* [TO DO]:
Reproduce the first line of the entries that follow and each later line, word for word, ending with the one containing "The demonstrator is".

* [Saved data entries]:
• • • • • • •
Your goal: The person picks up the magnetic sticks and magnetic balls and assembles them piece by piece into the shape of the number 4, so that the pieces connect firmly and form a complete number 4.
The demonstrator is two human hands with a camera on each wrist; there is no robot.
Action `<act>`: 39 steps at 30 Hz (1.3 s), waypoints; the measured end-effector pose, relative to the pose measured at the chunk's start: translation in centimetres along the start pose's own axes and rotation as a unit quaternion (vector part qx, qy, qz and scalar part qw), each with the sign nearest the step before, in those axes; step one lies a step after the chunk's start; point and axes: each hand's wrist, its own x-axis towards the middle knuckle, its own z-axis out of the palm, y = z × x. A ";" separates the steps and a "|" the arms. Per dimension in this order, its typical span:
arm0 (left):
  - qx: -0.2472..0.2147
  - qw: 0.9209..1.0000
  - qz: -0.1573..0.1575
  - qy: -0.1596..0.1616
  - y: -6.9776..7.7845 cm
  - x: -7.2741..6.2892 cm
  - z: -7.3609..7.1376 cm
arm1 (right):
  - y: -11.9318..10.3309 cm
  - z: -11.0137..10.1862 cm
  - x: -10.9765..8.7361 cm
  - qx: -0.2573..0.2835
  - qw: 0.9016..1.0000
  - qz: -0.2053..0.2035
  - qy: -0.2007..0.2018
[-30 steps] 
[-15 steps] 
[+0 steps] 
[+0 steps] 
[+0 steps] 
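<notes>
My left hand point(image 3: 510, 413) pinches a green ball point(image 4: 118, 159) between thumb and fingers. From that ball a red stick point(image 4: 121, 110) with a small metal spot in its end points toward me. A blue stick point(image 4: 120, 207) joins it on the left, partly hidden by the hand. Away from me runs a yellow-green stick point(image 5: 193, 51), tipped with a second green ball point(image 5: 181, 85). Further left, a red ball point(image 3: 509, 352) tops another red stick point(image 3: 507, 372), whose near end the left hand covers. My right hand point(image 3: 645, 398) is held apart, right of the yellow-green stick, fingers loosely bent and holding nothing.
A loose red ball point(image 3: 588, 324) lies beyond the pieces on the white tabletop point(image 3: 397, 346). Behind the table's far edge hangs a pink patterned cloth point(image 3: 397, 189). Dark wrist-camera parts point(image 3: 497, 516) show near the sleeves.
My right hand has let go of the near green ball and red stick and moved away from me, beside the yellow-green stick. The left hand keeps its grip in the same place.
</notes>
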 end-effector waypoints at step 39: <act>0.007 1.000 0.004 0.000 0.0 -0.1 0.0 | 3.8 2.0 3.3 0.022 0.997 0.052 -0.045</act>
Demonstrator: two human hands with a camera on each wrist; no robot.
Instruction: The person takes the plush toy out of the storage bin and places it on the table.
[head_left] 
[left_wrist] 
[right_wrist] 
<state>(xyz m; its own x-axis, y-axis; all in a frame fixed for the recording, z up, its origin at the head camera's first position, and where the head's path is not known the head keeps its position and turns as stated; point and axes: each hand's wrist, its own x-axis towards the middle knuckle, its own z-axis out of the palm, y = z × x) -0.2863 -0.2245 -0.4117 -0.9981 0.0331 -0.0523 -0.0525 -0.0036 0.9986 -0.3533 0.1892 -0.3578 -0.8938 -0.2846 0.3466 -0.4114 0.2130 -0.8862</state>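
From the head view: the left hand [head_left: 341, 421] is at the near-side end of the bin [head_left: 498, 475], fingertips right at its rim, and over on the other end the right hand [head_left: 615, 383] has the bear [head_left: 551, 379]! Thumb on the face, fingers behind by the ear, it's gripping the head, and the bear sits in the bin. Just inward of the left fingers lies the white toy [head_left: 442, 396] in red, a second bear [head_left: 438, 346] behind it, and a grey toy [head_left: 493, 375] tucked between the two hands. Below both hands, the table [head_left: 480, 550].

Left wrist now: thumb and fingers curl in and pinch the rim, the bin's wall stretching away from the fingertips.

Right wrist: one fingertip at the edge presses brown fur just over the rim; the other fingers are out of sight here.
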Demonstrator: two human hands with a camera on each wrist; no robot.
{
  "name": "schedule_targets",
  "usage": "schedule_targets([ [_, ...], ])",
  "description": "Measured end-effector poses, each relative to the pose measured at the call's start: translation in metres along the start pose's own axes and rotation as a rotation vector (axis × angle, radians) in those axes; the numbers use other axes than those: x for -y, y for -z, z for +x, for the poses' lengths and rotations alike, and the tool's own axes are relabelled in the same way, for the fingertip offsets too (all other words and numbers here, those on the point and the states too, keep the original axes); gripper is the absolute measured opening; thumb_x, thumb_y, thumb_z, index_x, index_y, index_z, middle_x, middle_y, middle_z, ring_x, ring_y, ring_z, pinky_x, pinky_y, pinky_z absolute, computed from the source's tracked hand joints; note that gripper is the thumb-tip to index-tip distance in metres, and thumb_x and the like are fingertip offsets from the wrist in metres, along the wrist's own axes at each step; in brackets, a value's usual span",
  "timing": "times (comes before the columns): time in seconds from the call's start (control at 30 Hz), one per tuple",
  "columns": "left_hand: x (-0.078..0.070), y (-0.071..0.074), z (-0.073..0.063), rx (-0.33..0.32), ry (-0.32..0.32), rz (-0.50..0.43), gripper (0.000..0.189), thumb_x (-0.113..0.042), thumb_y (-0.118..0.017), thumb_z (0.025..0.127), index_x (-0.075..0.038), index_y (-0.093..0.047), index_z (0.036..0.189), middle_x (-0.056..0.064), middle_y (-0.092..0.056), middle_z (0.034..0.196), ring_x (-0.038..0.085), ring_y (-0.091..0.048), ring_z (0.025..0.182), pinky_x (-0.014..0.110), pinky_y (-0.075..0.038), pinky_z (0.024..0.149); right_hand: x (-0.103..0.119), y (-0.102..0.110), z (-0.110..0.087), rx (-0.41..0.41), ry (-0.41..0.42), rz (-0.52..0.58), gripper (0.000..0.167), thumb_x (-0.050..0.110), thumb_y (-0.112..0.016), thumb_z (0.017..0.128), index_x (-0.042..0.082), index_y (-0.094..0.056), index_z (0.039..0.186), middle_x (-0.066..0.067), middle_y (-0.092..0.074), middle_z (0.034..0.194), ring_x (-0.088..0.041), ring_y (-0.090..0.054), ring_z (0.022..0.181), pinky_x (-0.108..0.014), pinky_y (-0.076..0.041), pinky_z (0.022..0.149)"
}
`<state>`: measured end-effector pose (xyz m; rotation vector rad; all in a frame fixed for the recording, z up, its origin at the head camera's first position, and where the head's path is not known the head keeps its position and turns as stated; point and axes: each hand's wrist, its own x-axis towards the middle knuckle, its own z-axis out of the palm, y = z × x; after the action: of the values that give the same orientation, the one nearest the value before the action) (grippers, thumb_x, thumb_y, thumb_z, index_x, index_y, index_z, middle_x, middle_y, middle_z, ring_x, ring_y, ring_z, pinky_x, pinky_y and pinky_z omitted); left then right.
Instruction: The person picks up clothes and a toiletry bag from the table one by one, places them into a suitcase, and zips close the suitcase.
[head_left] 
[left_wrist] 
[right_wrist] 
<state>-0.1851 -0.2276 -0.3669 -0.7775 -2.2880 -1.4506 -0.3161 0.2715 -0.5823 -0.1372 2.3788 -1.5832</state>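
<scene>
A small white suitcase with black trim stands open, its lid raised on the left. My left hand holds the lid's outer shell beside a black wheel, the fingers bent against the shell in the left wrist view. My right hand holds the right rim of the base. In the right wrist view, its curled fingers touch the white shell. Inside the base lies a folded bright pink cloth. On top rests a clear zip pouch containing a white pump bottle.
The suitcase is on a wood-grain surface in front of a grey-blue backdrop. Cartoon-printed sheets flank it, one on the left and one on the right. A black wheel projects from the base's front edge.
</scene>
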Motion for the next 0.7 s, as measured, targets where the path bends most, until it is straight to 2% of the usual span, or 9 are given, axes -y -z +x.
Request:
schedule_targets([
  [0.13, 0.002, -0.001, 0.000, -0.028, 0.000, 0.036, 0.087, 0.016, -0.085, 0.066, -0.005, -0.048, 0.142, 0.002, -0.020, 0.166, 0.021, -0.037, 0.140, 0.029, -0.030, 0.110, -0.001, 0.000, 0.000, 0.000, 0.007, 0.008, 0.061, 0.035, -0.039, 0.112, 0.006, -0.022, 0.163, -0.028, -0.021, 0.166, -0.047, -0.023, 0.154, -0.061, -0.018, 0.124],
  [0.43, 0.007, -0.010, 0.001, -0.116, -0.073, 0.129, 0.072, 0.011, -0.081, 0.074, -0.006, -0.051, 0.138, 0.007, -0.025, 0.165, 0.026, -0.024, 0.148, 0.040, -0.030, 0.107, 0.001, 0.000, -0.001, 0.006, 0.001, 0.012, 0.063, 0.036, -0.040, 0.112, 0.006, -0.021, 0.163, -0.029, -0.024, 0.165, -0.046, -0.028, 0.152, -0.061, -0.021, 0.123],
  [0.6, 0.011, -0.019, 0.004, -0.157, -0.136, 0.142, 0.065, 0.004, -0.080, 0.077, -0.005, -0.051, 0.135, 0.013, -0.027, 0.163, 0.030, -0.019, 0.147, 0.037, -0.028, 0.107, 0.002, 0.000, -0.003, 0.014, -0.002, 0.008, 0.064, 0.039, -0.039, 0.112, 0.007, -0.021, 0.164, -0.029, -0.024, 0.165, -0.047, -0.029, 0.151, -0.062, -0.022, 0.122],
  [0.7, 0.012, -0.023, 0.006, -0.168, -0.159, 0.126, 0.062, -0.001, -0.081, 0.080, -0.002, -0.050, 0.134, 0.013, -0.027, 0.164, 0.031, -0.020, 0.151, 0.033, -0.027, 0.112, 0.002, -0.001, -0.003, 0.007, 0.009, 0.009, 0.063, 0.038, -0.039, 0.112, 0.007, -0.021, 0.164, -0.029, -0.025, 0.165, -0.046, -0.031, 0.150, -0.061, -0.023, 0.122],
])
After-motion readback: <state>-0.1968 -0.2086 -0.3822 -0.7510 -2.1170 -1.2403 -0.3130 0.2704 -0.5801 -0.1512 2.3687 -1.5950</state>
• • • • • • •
* [TASK RESPONSE]:
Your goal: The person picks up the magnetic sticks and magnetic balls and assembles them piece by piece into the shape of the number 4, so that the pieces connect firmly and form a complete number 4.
The demonstrator is two human hands with a camera on each wrist; there is no robot.

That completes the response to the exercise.